ABOUT THIS TASK → If a line of the data below contains the string "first", copy it into your answer.

◇ ◇ ◇ ◇

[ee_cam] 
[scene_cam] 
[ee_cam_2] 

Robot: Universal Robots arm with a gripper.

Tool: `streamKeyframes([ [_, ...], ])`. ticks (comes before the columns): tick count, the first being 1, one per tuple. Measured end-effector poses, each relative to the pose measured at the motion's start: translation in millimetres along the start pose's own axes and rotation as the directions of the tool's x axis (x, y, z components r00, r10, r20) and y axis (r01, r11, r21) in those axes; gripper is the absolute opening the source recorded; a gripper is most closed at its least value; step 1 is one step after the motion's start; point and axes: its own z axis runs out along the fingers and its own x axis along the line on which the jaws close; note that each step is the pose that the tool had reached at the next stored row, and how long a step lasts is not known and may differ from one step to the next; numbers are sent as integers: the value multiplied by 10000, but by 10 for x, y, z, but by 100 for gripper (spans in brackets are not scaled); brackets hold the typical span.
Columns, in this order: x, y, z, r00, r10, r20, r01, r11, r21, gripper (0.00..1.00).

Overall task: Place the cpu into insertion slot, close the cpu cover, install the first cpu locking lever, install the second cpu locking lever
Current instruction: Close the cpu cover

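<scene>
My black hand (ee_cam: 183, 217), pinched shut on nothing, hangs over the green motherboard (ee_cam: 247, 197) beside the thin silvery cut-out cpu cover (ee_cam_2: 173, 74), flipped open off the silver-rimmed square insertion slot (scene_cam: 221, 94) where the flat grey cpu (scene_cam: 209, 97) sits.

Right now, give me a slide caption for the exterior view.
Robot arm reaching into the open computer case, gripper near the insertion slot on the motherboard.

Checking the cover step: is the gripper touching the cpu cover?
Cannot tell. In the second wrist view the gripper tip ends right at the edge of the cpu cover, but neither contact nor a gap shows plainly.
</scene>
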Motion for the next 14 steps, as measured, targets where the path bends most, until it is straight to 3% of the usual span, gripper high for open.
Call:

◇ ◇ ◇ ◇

THE COMPLETED TASK →
Tool: `streamKeyframes([ [_, ...], ])`. ticks (comes before the columns): tick count, the first being 1, one per tuple. Measured end-effector poses, each relative to the pose measured at the motion's start: translation in millimetres along the start pose's own axes and rotation as the directions of the tool's x axis (x, y, z components r00, r10, r20) and y axis (r01, r11, r21) in those axes; gripper is the absolute opening the source recorded; a gripper is most closed at its least value; step 1 is one step after the motion's start; point and axes: its own z axis runs out along the fingers and its own x axis along the line on which the jaws close; note that each step is the pose that the tool had reached at the next stored row, and how long a step lasts is not known and may differ from one step to the next; numbers are sent as integers: the value multiplied by 10000, but by 10 for x, y, z, but by 100 for gripper (spans in brackets are not scaled); brackets hold the typical span.
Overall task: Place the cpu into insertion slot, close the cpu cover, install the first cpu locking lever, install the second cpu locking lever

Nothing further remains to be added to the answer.